Good prediction intervals should minimize MPIW under the constraint that PICP is at or above the specified threshold a. Here, we set $a = 0.95$ .

In Table 3, we show an evaluation of prediction interval performance for all models. The prediction intervals for the LC, ACF and RNN models ignore some uncertainty as their realized coverage probabilities are significantly smaller than 95%. Both the FFNN ( $97.0\%$ ) and the CNN ( $98.0\%$ ) fulfil the requirement that $\textrm{PICP} \geq 0.95$ . As a look at the MPIW shows, this comes at the cost of a slightly higher prediction interval width, where the prediction intervals of the FFNN are slightly more informative (narrow) on average compared to the CNN.

Table 3

Prediction interval measures over 54 populations, ages 60–89, years 2007–2016 (models trained on years up to 2006).

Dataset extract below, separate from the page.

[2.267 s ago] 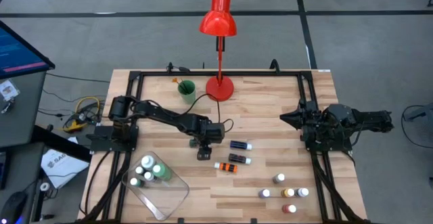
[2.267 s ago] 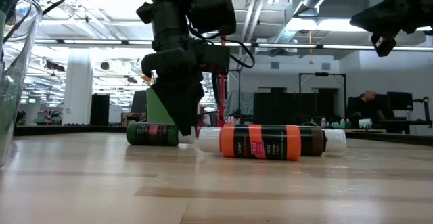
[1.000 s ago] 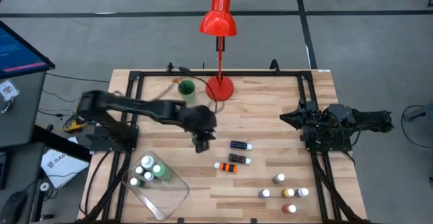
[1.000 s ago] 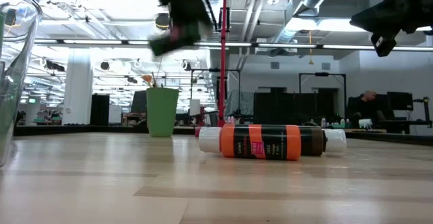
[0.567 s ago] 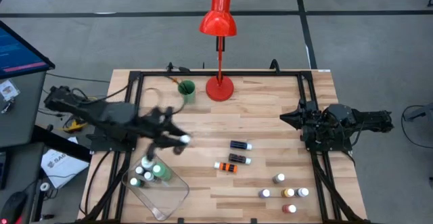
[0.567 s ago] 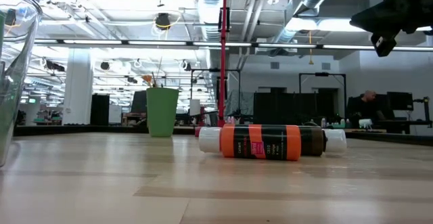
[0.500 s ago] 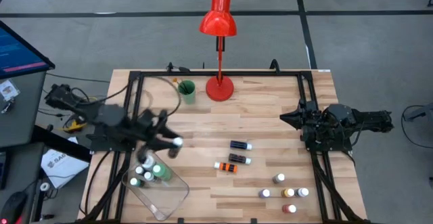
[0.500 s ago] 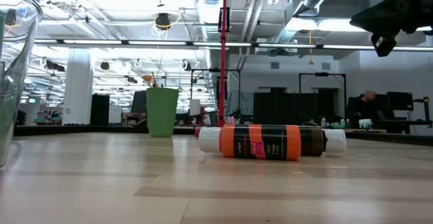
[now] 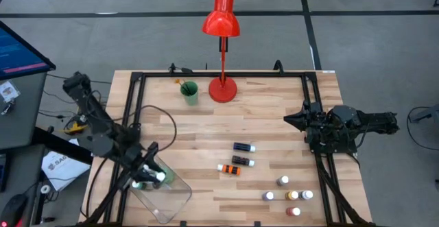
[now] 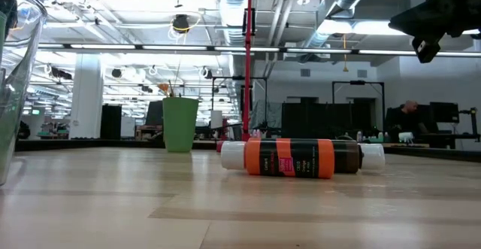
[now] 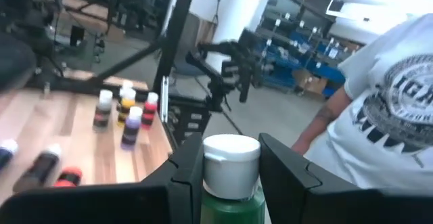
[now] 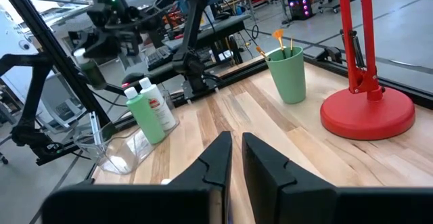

We provide some details regarding the dependence of the PICP on age, year and population in Figure 7. The ACF and LC models are very unreliable at the boundaries of the considered age range, while the NN approaches are more stable across ages. There is also a dependence on the length of the forecasting horizon. The LC model improves from a PICP of around 60% in the first year to around 75% in the last year, while the RNN gets less reliable with increasing forecasting horizon. Both FFNN and CNN have high PICPs over the whole forecasting horizon. However, the reliability of the FFNN slightly decreases over time. Finally, the PICP also varies by population, and the mortality rates of some populations are very hard to anticipate for the ACF, LC and RNN models. For some male populations (Belarus, Estonia, Latvia, Lithuania), the CNN is outperformed by the FFNN, but apart from that its prediction intervals are remarkably reliable.

Figure 7:

PICP by age, year and population of CNN (red circles), FFNN (brown squares), RNN (blue inverted triangles) ACF (green diamonds) and LC20 (magenta triangles).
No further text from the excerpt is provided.